GIVEN MATERIAL:
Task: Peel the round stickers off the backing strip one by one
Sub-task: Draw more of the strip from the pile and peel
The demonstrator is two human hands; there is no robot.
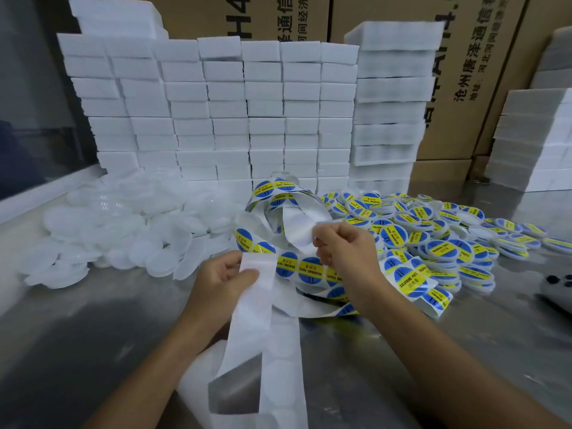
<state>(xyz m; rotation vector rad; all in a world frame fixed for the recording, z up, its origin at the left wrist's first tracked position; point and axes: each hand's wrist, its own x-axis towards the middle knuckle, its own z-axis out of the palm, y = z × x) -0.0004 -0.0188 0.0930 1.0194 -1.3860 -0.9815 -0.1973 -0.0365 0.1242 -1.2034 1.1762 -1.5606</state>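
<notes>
While the left hand (227,278) pinches the bare end of the backing strip (247,320) between thumb and curled fingers, the right hand (342,246) has its fingertips closed on a white curl of the same strip just above the row of round stickers (310,269). These blue-and-yellow stickers, printed "SOLDERING PASTE", run along the strip between the two hands, and the emptied length hangs down from the left hand toward the near edge of the steel tabletop (77,335). More strip loops up in a tangled coil (278,193) behind the hands.

Bare metal lies to the near left and near right of the forearms. To the left, a heap of clear plastic lids (117,230) spreads almost to the left hand. To the right, a pile of labelled round tins (433,230) crowds against the right wrist and reaches well across the table. A grey device (557,289) sits at the right edge, only partly in view.

Behind everything, a wall of stacked white foam blocks (216,103) closes the far side, with another stack (538,144) at the right. Brown cardboard cartons (464,88) with printed Chinese characters stand at the back.
</notes>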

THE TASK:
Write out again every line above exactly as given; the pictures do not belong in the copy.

SOLUTION:
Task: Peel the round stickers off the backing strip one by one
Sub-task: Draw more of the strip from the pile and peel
The demonstrator is two human hands; there is no robot.
<state>(xyz m; rotation vector rad; all in a world frame fixed for the recording, z up, its origin at the left wrist's first tracked position; point and axes: each hand's wrist, its own x-axis towards the middle knuckle, its own z-axis out of the palm, y = z × x) -0.0004 -0.0188 0.0930 1.0194 -1.3860 -0.9815 -0.1973 -0.0365 0.1242 -1.2034 1.1762 -1.5606</state>
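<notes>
While the left hand (227,278) pinches the bare end of the backing strip (247,320) between thumb and curled fingers, the right hand (342,246) has its fingertips closed on a white curl of the same strip just above the row of round stickers (310,269). These blue-and-yellow stickers, printed "SOLDERING PASTE", run along the strip between the two hands, and the emptied length hangs down from the left hand toward the near edge of the steel tabletop (77,335). More strip loops up in a tangled coil (278,193) behind the hands.

Bare metal lies to the near left and near right of the forearms. To the left, a heap of clear plastic lids (117,230) spreads almost to the left hand. To the right, a pile of labelled round tins (433,230) crowds against the right wrist and reaches well across the table. A grey device (557,289) sits at the right edge, only partly in view.

Behind everything, a wall of stacked white foam blocks (216,103) closes the far side, with another stack (538,144) at the right. Brown cardboard cartons (464,88) with printed Chinese characters stand at the back.
</notes>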

Nothing further remains in the output.